Voyons : pourrait-on dire que le délaissement commence quand les parents laissent régulièrement leur(s) enfant(s) de 10 ans seul(s) à la maison en attendant qu’ils rentrent du travail ; « ils sont grands maintenant » !?! Ou bien quand cette femme qui ne retrouve pas de travail n’arrive pas à aller les voir dans les différentes familles d’accueil dans lesquels ils ont été placé parce que trop loin de chez elle ? Le discernement va être rude ! Car le « délaissement » psychique et affectif – sous prétexte d’éducation libre – est en train de faire des ravages. Aujourd’hui ce n’est plus « je peux accueillir », mais c’est « JE VEUX », « J’AI DROIT A » un enfant. C’est fou ce renversement !

C’est ainsi qu’on en est venu à donner des enfants à l’adoption à des personnes célibataires. Quand on sait ce qu’est la souffrance et les difficultés d’élever un enfant à deux, c’est limite criminel de confier à une personne seule – même si elle le demande ! – l’éducation d’un enfant qui est déjà carencé affectivement !!!

Il faut revoir la réforme de l’adoption, c’est certain. En profondeur. Revaloriser le statut d’adoption simple qui laisse la filiation biologique et revaloriser le statut de famille d’accueil. Notamment pour le cas de ces enfants qui ne sont pas complètement « abandonnés ».

Cette course à l’adoption a perdu son sens. C’est une course à l’imaginaire qui nous fait croire qu’on va pouvoir AVOIR un enfant. On N’A jamais un enfant – en tous les cas c’est fortement à souhaiter ! –
ON LUI DONNE LA VIE ce qui est très différent. Et nous donnons la Vie à un enfant adopté ou accueilli de la même manière. Les parents biologiques donnent la vie biologique, et parfois plus que cela, et les parents donnent la possibilité d’en faire quelque chose.

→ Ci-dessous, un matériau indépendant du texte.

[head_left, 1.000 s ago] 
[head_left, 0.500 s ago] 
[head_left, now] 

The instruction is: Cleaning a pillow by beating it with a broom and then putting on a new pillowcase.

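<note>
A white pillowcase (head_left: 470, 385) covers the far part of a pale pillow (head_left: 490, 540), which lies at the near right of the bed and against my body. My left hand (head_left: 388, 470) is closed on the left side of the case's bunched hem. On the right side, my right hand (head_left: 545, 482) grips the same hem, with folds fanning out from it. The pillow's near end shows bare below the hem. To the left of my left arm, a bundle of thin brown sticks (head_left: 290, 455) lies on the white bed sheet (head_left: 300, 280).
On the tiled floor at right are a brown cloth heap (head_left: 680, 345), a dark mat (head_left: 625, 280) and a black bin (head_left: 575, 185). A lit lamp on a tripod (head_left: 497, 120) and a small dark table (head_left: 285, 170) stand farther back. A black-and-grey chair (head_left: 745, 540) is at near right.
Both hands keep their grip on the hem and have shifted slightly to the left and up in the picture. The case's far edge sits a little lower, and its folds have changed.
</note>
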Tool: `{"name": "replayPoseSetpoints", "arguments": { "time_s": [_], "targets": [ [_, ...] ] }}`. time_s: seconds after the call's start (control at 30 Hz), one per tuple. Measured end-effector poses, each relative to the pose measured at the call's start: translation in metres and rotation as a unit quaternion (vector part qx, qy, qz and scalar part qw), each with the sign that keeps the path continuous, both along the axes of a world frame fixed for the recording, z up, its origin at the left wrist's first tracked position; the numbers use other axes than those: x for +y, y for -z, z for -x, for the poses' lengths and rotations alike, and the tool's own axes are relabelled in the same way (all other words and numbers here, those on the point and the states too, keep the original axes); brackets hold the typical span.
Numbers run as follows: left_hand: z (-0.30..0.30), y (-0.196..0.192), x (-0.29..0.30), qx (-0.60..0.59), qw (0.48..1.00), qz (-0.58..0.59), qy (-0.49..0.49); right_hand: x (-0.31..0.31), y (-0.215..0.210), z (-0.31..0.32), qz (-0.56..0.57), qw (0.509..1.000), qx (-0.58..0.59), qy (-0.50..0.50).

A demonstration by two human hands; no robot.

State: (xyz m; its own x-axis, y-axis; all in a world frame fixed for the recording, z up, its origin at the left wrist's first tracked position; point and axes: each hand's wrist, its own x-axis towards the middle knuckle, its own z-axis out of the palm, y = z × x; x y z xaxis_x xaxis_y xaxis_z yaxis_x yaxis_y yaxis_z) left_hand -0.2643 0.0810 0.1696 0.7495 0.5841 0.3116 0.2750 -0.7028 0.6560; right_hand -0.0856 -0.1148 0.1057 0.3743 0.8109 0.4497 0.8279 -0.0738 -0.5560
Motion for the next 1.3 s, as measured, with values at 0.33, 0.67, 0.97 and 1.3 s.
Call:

Pour certains enfants de culture très différente il est souvent préférable de favoriser le maintien dans cette culture en leur assurant santé, éducation scolaire et culturelle, entourage bienveillant grâce à un parrainage. C’est là que nous pouvons sentir que notre fameuse bonne intention d’adopter est tordue : je ne possède pas cet enfant là. Et c’est très bien !

DONNER la vie c’est transmettre, sans rien attendre, c’est ce qui permet à l’Homme, celui qui donne comme celui qui reçoit, d’être libre et vivant.

Bien avec vous.

Pascale Vidal, psychanalyste, mère « adoptive » et « biologique » , le 10 avril 2009».

(Courriers adressés à Atd Quart Monde et reproduits ici avec l’autorisation des auteurs).